The old Peter would have cued up his German psychiatrist impersonation, drawing the attention of everyone around, but the new Peter just stared at his mixed-up food. “She might be good, but how far is she from Kenosha, Wisconsin, the epicenter of the theatrical world?”

“She’s here in the Loop, and that would be good for you.”

He agreed to call her and then told me about his great-uncle, who, after undergoing electroshock, became obsessed with licking copper objects. I wanted him to ask about me, to ask about Carlos, who was moving out of my apartment in gradual increments and breaking my heart in painful slow motion, leaving me for the jazz singer we used to go see every few weekends at the Back Room until I finally realized the guy’s bedroom eyes were directed not at the whole room but at the seat next to mine in particular. I’d have to find someone else to complain to.

“Listen, though,” said Peter, “I’m on the mend. If I had more serious roles again, that might do it. I mean, I was never a comedian, and that’s what they’re asking me to do.”

As much as I didn’t believe his optimism, I was glad he wasn’t giving up.
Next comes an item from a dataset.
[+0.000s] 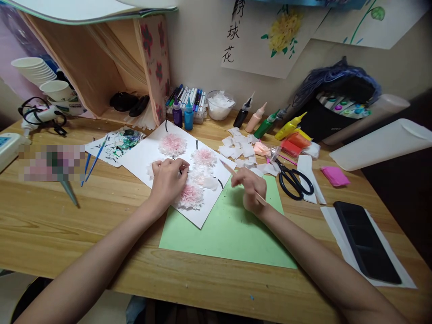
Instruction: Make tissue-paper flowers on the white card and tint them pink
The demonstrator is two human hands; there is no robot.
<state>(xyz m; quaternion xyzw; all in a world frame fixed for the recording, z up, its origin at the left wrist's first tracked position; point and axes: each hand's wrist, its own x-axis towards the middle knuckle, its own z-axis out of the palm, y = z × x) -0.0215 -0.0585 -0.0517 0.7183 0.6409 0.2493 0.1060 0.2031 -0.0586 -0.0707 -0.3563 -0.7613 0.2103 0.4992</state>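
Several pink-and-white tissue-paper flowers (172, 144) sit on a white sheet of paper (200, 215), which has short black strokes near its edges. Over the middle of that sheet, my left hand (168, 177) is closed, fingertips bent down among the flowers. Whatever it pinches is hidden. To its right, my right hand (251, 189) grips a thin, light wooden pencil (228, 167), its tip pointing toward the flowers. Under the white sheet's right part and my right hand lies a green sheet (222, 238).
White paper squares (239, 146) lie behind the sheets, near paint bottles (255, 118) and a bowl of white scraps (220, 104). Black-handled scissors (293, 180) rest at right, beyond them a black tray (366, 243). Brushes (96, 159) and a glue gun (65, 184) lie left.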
I constantly pictured him hanging himself from the closet rod of his cold little apartment, or drinking something medieval and poisonous. Maybe I’d just watched his Romeo too many times.
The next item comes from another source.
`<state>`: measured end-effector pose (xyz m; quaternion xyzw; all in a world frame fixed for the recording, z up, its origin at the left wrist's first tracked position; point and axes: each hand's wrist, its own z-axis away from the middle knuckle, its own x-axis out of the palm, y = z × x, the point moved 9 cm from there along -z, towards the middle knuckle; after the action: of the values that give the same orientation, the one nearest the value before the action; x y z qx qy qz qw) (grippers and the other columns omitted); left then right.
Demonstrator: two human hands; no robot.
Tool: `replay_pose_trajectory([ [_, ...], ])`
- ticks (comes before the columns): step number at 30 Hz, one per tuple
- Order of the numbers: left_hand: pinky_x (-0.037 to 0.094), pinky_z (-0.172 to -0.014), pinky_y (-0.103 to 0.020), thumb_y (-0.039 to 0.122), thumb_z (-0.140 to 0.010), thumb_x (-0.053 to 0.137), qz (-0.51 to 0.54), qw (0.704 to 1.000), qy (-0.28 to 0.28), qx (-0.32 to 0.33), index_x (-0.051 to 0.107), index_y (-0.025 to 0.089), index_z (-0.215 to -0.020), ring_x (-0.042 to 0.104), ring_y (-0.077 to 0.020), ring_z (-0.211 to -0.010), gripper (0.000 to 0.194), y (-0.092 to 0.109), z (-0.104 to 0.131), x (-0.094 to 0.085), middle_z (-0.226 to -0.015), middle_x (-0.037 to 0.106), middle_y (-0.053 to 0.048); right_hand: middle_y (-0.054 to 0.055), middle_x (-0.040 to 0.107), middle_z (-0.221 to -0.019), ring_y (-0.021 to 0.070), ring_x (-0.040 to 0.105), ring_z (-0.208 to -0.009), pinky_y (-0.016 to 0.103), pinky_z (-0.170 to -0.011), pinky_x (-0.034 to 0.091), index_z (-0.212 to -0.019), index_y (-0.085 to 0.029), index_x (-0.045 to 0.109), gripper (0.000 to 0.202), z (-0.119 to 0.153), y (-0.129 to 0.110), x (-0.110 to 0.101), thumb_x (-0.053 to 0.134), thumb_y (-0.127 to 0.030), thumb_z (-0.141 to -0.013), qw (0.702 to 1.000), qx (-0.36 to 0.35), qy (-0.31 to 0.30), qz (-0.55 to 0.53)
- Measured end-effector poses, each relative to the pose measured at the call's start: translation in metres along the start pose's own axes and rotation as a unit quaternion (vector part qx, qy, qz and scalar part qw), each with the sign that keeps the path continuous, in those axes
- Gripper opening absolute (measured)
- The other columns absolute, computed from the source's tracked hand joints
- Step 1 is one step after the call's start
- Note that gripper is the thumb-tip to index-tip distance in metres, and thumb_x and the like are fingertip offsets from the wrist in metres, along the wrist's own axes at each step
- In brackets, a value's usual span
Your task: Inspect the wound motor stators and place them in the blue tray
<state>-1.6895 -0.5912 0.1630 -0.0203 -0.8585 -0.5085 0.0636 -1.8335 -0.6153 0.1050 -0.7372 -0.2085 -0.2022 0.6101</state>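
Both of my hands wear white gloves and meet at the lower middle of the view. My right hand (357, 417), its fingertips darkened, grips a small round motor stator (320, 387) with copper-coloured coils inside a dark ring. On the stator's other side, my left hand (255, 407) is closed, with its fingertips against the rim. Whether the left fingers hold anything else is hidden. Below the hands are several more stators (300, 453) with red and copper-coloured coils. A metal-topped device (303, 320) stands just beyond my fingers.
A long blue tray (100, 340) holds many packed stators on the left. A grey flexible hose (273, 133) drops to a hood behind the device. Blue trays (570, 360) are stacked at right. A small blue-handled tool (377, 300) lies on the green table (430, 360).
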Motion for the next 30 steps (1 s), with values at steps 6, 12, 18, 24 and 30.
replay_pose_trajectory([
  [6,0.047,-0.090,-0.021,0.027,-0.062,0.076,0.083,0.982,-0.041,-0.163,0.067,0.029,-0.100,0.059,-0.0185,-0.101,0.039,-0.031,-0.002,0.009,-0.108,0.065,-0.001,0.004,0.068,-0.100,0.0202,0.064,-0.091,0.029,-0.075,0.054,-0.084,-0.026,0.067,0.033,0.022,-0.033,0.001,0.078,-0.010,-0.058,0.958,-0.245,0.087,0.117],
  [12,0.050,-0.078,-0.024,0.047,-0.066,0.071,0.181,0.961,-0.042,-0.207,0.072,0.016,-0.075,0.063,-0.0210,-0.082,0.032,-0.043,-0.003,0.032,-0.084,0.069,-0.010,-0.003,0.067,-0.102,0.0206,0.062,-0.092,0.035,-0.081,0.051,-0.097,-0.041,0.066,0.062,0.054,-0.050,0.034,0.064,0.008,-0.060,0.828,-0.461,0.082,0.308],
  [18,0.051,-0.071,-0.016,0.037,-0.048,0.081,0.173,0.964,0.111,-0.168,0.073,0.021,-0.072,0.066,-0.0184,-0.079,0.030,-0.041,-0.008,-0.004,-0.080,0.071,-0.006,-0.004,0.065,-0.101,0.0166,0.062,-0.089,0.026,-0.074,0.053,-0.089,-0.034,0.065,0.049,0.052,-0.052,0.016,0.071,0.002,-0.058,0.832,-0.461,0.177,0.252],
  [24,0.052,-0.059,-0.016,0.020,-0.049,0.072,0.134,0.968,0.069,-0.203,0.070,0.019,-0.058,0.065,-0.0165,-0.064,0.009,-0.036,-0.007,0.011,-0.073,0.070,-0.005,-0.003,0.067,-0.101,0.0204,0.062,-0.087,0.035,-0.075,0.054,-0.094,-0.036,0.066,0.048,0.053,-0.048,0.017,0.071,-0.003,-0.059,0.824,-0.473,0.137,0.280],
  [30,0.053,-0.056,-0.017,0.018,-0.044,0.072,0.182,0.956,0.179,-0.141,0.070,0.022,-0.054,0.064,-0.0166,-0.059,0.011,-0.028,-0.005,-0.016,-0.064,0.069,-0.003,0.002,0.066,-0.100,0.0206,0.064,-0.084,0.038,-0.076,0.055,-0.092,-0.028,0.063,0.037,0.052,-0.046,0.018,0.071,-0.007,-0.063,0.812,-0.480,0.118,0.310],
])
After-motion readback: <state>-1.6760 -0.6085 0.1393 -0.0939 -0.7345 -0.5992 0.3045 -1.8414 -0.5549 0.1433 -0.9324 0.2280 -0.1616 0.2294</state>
“I’ve got an offer for you,” I said. I’d thought about it in the car on the way there, and decided I couldn’t ask him. I decided it several times, in fact, but now here it was, coming out of my mouth. “I want you to do some work for me.” He nodded, eyes wide, as he mashed his food and listened to me explain the project: In cooperation with the Art Institute, we’d commissioned twenty local poets and authors to write short works relating to the museum’s crown jewels—a mystery writer casting Van Gogh’s
Bedroom at Arles
as a crime scene, a Pulitzer-winning poet extolling Picasso’s man with the blue guitar in sonnet. Richmond Barthé’s sculpture
The Boxer
got a prose poem that shattered my heart, one I wanted to frame and wear around my neck. The writing would hang beside the art, and my job was to find actors to read a few of the pieces aloud at the gala opening and then record them all for NPR and for the museum audio tour that people could rent with headphones. My brilliant idea had launched a yearlong nightmare of collaboration with a hateful little man I’d come to call Institute Steve, the only unlovely person on the entire museum staff. “It’s December thirtieth, if your show is done. The thing is,” I said, grabbing for the only available out, “the other actors might be people you knew.”

“People I
know
, Drew.” His face stilled itself long enough to shoot me one of his complicated, devastating looks: part annoyance, part sarcasm, part glee that he’d caught me saying what I really thought. “I’ll do it, if you don’t think I’d embarrass you.”

And so the die was cast.

He walked out with Dr. Zeller’s business card in his pocket and both of our leftovers in Styrofoam boxes. He was eating plenty despite his meager paycheck because he got free food at the dinner theater, but every night he had to choose between chicken à la king and Lake Superior whitefish.

I stayed behind to pay the bill, and as I waited for the busboy to come back I pressed my cheek to the dirty, cold glass of the window beside me. I felt like I needed to wake myself up. I had just risked my career on his ability to be Peter again, to jump back into himself, and I strongly doubted he could do it.